• **Work to complete**:
In how many lines of the records does "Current" appear? Answer with one number.
··· Data shown ···
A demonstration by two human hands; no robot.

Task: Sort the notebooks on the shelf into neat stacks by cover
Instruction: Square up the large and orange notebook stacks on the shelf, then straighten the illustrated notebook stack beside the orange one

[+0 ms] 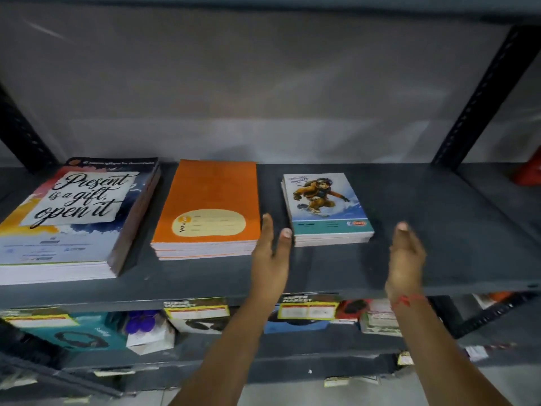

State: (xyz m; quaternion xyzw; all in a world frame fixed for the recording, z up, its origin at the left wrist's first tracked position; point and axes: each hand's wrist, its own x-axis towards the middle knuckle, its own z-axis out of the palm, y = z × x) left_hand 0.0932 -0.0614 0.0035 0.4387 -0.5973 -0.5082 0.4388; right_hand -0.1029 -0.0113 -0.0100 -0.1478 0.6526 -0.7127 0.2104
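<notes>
Notebooks [328,208] lie flat, long axis running back; both hands [270,253] open, empty.

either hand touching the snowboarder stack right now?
No: the left hand and right hand flank the snowboarder stack, open, with shelf visible between.

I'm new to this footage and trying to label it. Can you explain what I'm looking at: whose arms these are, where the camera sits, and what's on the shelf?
There is one picture, from a camera worn on a person's head, looking forward and down. The arms are that person's own: left hand and right hand, both open and holding nothing, either side of the small snowboarder notebook stack. On the dark metal shelf also lie an orange notebook stack and, far left, a thicker "Present is a gift" notebook stack. Packaged goods sit on the shelf below.
</notes>
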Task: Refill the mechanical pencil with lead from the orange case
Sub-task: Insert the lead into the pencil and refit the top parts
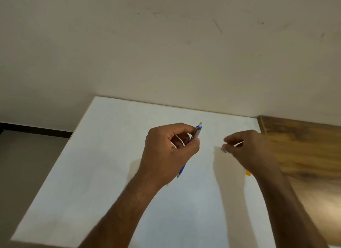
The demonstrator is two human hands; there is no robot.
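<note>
Over the white bench (103,174), the left hand (167,155) grips the mechanical pencil (190,146) tilted, eraser end up. Beside it, the right hand (249,149) pinches a small grey piece (224,151), blurred. An orange case (248,173) peeks from under the right wrist.

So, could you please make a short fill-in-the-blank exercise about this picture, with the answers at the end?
1. The mechanical pencil is held in the ____ hand.
2. The pencil's writing tip points ____, toward the white table.
3. Beside the right hand's wrist, a small piece of the ____ case shows.
4. The right hand pinches a small ____ part at its fingertips.

Answers: left; down; orange; silver
</note>
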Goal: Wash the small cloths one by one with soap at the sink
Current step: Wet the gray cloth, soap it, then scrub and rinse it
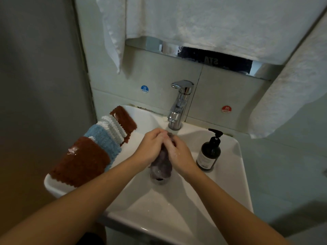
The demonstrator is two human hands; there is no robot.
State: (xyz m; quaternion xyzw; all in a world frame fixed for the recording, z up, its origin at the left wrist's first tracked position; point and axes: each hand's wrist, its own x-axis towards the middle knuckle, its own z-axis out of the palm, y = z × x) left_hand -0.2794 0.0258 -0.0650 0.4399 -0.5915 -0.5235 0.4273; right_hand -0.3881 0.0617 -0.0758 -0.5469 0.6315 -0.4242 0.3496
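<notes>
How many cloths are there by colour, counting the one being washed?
Brown cloths: 2 (the other at)
White cloths: 2
Blue cloth: 1
Grey cloth, gripped by left hand and right hand: 1
Total: 6

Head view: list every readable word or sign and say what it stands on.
"COLD": blue sticker on the wall tile.
"HOT": red sticker on the tile; it reads upside down.
"STA", mirrored: reflection in the mirror.
Bottle label: too small to read.
</notes>
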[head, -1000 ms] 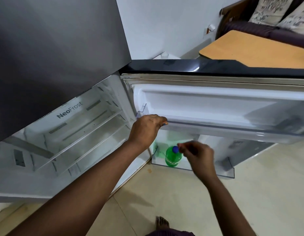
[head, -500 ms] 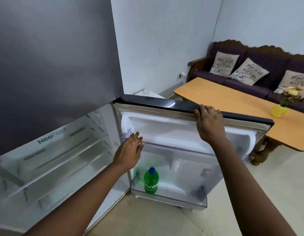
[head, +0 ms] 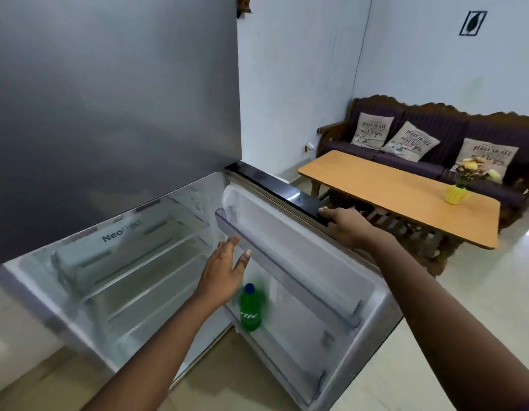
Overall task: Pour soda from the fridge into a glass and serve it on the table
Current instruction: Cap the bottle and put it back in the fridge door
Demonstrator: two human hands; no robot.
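Observation:
A green soda bottle (head: 250,310) with a blue cap stands upright in the lowest bin of the open fridge door (head: 310,280). My left hand (head: 224,268) hovers just above and left of the bottle, fingers spread, holding nothing. On the door's black top edge rests my right hand (head: 343,223), gripping it. The wooden table (head: 390,185) stands beyond the door to the right. No glass is in view.
The fridge compartment (head: 133,262) holds bare glass shelves; the grey upper door (head: 109,99) stays closed. A yellow vase with flowers (head: 457,191) sits on the table. A dark sofa (head: 435,134) with three cushions lines the far wall.
The view has lifted and pulled back. My left hand left the door's shelf rail and opened above the bottle. My right hand slid along the door's top edge as the door swung.

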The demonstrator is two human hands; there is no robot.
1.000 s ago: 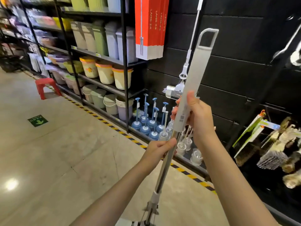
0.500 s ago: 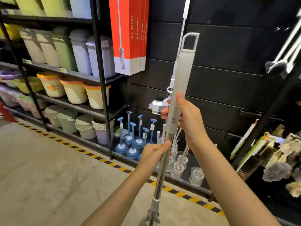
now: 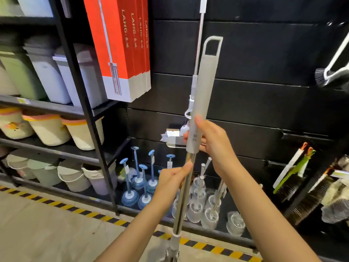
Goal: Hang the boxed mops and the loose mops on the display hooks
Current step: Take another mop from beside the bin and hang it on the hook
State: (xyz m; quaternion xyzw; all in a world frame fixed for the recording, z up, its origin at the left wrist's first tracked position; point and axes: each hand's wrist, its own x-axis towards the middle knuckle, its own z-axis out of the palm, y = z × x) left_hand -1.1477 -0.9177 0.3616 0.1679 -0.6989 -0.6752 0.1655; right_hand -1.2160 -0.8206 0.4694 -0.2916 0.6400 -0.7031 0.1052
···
• **Completed exercise**:
3